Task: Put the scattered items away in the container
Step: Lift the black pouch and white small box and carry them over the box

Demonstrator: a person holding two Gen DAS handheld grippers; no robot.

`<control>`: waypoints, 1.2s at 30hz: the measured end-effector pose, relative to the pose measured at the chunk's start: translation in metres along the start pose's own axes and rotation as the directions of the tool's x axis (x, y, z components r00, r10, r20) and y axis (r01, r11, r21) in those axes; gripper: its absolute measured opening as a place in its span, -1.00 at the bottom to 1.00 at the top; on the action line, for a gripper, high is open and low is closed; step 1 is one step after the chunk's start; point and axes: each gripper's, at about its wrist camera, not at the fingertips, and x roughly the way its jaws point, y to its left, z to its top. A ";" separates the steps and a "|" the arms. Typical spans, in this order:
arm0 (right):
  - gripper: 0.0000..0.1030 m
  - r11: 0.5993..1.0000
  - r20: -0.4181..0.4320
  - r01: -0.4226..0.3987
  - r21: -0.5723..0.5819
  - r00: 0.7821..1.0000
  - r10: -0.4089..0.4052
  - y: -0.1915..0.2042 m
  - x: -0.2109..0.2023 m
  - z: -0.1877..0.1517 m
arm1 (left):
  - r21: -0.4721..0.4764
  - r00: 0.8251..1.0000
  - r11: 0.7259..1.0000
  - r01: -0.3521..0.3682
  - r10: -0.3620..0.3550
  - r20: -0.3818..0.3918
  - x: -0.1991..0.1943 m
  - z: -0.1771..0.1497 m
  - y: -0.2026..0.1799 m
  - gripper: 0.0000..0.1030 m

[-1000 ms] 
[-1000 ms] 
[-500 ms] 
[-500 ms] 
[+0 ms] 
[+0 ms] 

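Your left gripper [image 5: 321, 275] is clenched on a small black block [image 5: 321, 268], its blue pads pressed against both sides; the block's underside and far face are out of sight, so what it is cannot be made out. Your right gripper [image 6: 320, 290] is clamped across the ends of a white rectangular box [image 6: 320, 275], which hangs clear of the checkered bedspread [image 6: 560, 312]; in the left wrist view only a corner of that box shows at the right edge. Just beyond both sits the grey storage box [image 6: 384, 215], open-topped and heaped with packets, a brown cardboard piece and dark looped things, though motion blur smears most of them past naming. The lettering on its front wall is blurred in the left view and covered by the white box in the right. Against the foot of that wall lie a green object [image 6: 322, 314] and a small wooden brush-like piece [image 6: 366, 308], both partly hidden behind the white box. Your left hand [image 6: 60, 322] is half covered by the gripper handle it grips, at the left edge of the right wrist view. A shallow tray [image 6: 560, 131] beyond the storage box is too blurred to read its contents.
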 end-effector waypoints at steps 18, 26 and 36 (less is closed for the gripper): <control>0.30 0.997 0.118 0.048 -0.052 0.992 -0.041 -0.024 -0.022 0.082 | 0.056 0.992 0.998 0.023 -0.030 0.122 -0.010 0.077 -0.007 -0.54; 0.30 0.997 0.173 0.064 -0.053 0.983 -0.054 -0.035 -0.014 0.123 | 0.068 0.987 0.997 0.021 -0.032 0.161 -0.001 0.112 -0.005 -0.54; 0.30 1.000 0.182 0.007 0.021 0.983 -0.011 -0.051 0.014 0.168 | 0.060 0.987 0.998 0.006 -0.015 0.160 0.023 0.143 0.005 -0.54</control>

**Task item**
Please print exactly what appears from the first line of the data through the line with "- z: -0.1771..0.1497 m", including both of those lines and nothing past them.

**Problem solution**
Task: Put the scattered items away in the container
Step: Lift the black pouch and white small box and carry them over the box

Demonstrator: a person holding two Gen DAS handheld grippers; no robot.

`<control>`: waypoints, 1.2s at 30hz: the measured end-effector pose, relative to the pose measured at the chunk's start: translation in metres along the start pose's own axes and rotation as the directions of the tool's x axis (x, y, z components r00, r10, r20) and y axis (r01, r11, r21) in those axes; gripper: its absolute measured opening as a place in its span, -1.00 at the bottom to 1.00 at the top; on the action line, for a gripper, high is open and low is closed; step 1 is one step after the chunk's start; point and axes: each gripper's, at about its wrist camera, not at the fingertips, and x roughly the way its jaws point, y to its left, z to its top. A ";" separates the steps and a "|" the arms. Typical spans, in this order:
arm0 (right):
  - gripper: 0.0000..0.1030 m
  - r11: 0.5993..1.0000
  - r20: -0.4181..0.4320
  - r01: -0.4226..0.3987
  - r21: -0.5723..0.5819
  - r00: 0.7821..1.0000
  - r10: -0.4089..0.4052
  - y: -0.1915..0.2042 m
  - x: -0.2109..0.2023 m
  - z: -0.1877..0.1517 m
arm1 (left):
  - r21: -0.4721..0.4764
  - r00: 0.8251..1.0000
  - r11: 0.7259..1.0000
  - r01: -0.3521..0.3682
  - r10: -0.3620..0.3550
  - r20: -0.3818..0.3918
  - x: -0.1991..0.1943 m
  - z: -0.1771..0.1497 m

There is no additional output for this exercise.